Task statement -
Repeat the entries below word for word, though any picture in them should be dropped.

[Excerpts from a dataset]
========================

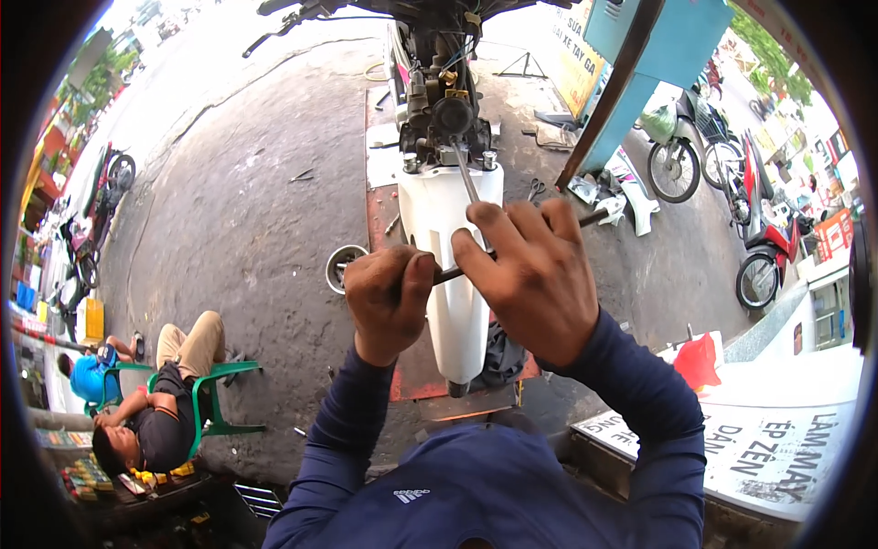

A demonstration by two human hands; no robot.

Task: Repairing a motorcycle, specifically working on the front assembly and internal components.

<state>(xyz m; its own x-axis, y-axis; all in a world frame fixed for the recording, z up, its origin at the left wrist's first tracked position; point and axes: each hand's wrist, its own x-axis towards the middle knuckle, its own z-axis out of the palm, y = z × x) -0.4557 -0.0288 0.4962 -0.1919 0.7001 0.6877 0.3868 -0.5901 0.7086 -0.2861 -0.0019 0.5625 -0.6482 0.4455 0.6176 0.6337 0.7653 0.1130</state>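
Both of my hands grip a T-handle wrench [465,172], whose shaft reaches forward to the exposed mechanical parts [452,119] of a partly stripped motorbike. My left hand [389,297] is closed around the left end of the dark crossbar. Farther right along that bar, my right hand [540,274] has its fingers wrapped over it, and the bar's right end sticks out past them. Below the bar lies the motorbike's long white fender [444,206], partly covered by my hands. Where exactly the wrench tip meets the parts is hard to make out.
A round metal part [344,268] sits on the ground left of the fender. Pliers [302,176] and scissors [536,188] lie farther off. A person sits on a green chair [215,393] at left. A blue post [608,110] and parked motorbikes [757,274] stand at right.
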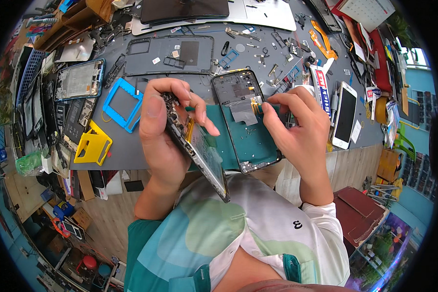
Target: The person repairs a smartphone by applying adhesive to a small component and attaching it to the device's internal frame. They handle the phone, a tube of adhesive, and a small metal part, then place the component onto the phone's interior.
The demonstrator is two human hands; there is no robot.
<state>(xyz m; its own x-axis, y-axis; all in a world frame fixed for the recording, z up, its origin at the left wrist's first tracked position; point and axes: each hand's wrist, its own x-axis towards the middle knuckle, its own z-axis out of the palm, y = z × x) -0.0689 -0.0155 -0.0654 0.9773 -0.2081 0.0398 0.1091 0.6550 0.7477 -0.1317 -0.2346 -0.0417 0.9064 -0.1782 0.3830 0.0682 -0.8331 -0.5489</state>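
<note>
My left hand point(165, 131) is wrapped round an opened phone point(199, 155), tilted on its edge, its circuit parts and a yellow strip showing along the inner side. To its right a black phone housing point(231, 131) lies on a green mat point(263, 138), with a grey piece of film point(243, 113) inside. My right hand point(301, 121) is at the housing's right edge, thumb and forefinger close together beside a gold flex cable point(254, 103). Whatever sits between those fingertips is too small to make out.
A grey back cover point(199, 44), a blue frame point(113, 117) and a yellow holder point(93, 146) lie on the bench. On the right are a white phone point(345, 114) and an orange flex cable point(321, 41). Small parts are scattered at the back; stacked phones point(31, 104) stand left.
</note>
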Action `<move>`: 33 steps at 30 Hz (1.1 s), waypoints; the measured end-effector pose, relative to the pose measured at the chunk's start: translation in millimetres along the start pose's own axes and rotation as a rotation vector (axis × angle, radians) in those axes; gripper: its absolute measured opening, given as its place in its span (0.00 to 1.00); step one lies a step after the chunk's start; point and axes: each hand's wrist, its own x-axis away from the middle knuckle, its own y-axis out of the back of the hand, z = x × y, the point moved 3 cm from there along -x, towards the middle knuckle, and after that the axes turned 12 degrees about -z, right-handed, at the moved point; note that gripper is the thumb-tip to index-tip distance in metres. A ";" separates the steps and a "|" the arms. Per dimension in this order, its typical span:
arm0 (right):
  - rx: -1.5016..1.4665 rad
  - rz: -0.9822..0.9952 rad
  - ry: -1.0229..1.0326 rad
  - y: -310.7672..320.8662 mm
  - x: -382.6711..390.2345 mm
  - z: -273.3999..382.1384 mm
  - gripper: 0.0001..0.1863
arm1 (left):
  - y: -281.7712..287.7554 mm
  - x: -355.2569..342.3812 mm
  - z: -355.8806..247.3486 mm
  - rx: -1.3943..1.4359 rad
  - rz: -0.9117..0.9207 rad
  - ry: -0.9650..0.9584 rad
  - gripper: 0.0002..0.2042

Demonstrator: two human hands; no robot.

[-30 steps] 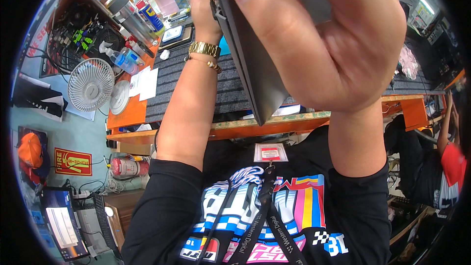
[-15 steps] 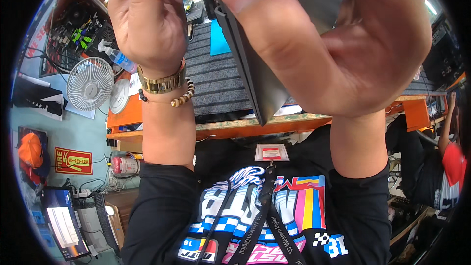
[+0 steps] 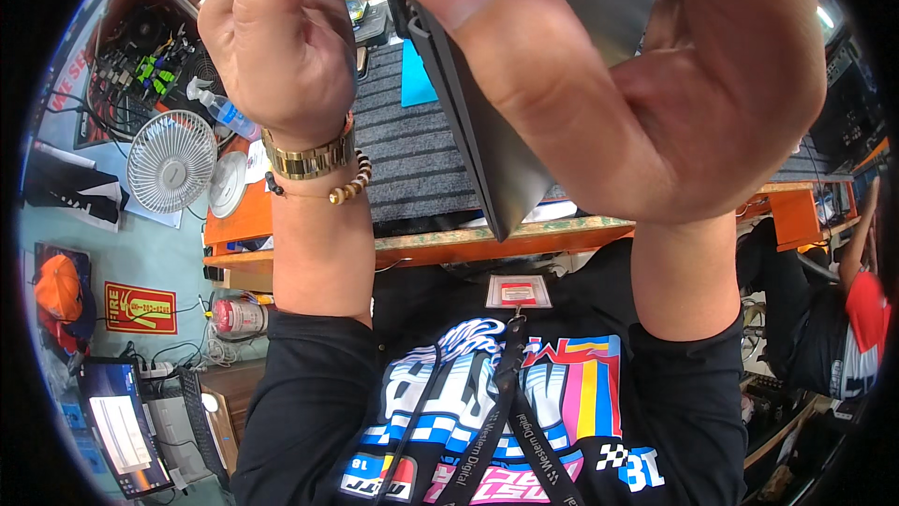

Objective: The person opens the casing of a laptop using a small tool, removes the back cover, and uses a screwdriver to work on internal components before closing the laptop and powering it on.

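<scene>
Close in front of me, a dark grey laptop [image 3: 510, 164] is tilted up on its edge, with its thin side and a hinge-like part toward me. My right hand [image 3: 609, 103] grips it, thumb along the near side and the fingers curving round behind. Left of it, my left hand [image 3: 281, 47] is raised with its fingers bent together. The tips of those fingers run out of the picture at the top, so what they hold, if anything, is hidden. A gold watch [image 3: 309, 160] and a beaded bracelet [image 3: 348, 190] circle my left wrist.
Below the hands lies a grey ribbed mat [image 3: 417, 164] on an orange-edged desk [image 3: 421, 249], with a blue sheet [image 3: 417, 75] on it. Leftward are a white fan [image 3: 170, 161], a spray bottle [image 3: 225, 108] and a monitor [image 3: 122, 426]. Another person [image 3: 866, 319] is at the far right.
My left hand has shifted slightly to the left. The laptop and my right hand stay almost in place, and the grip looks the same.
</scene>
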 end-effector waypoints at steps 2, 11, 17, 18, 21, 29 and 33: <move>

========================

Reply to the task -
A demonstration by two human hands; no robot.

Task: Repairing a motorcycle, specifically working on the front assembly and internal components.

<state>(xyz m; its own x-axis, y-axis; all in a world frame fixed for the recording, z up, its origin at the left wrist's first tracked position; point and axes: each hand's wrist, its own x-axis towards the middle knuckle, its own z-axis out of the palm, y = z × x) -0.4557 -0.0288 0.4962 -0.1919 0.7001 0.6877 0.3868 -0.5901 0.7086 -0.2861 -0.0019 0.5625 -0.6482 0.4455 0.6176 0.6337 0.7653 0.1130</state>
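Both of my hands grip a T-handle wrench [465,172], whose shaft reaches forward to the exposed mechanical parts [452,119] of a partly stripped motorbike. My left hand [389,297] is closed around the left end of the dark crossbar. Farther right along that bar, my right hand [540,274] has its fingers wrapped over it, and the bar's right end sticks out past them. Below the bar lies the motorbike's long white fender [444,206], partly covered by my hands. Where exactly the wrench tip meets the parts is hard to make out.
A round metal part [344,268] sits on the ground left of the fender. Pliers [302,176] and scissors [536,188] lie farther off. A person sits on a green chair [215,393] at left. A blue post [608,110] and parked motorbikes [757,274] stand at right.
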Target: The person repairs a smartphone by applying adhesive to a small component and attaching it to the device's internal frame. They handle the phone, a tube of adhesive, and a small metal part, then place the component onto the phone's interior.
The demonstrator is two human hands; there is no robot.
<state>(xyz m; its own x-axis, y-axis; all in a world frame fixed for the recording, z up, its origin at the left wrist's first tracked position; point and axes: each hand's wrist, its own x-axis towards the middle knuckle, its own z-axis out of the palm, y = z × x) -0.0689 -0.0155 -0.0654 0.9773 -0.2081 0.0398 0.1091 0.6550 0.7477 -0.1317 -0.2346 -0.0417 0.9064 -0.1782 0.3830 0.0682 -0.8331 -0.5489</state>
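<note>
My left hand point(165, 131) is wrapped round an opened phone point(199, 155), tilted on its edge, its circuit parts and a yellow strip showing along the inner side. To its right a black phone housing point(231, 131) lies on a green mat point(263, 138), with a grey piece of film point(243, 113) inside. My right hand point(301, 121) is at the housing's right edge, thumb and forefinger close together beside a gold flex cable point(254, 103). Whatever sits between those fingertips is too small to make out.
A grey back cover point(199, 44), a blue frame point(113, 117) and a yellow holder point(93, 146) lie on the bench. On the right are a white phone point(345, 114) and an orange flex cable point(321, 41). Small parts are scattered at the back; stacked phones point(31, 104) stand left.
</note>
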Action `<move>`: 33 steps at 30 Hz (1.1 s), waypoints; the measured end-effector pose, relative to the pose measured at the chunk's start: translation in millimetres along the start pose's own axes and rotation as a rotation vector (axis × angle, radians) in those axes; gripper: its absolute measured opening, given as its place in its span (0.00 to 1.00); step one lies a step after the chunk's start; point and axes: each hand's wrist, its own x-axis away from the middle knuckle, its own y-axis out of the back of the hand, z = x × y, the point moved 3 cm from there along -x, towards the middle knuckle, and after that the axes turned 12 degrees about -z, right-handed, at the moved point; note that gripper is the thumb-tip to index-tip distance in metres. A ";" separates the steps and a "|" the arms. Per dimension in this order, its typical span:
arm0 (right):
  - rx: -1.5016..1.4665 rad
  - rz: -0.9822..0.9952 rad
  - ry: -1.0229..1.0326 rad
  - y: -310.7672..320.8662 mm
  - x: -382.6711..390.2345 mm
  - z: -273.3999..382.1384 mm
  - gripper: 0.0001..0.1863
arm1 (left):
  - y: -281.7712..287.7554 mm
  - x: -355.2569..342.3812 mm
  - z: -355.8806..247.3486 mm
  - rx: -1.3943..1.4359 rad
  - rz: -0.9117..0.9207 rad
  - ry: -0.9650..0.9584 rad
  - gripper: 0.0002..0.2042

Demonstrator: two human hands; no robot.

[-30 steps] 
[-15 steps] 
[+0 steps] 

Objective: The person opens the casing of a laptop using a small tool, removes the back cover, and uses a screwdriver to work on internal components before closing the laptop and powering it on.

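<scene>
Close in front of me, a dark grey laptop [image 3: 510, 164] is tilted up on its edge, with its thin side and a hinge-like part toward me. My right hand [image 3: 609, 103] grips it, thumb along the near side and the fingers curving round behind. Left of it, my left hand [image 3: 281, 47] is raised with its fingers bent together. The tips of those fingers run out of the picture at the top, so what they hold, if anything, is hidden. A gold watch [image 3: 309, 160] and a beaded bracelet [image 3: 348, 190] circle my left wrist.
Below the hands lies a grey ribbed mat [image 3: 417, 164] on an orange-edged desk [image 3: 421, 249], with a blue sheet [image 3: 417, 75] on it. Leftward are a white fan [image 3: 170, 161], a spray bottle [image 3: 225, 108] and a monitor [image 3: 122, 426]. Another person [image 3: 866, 319] is at the far right.
My left hand has shifted slightly to the left. The laptop and my right hand stay almost in place, and the grip looks the same.
</scene>
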 end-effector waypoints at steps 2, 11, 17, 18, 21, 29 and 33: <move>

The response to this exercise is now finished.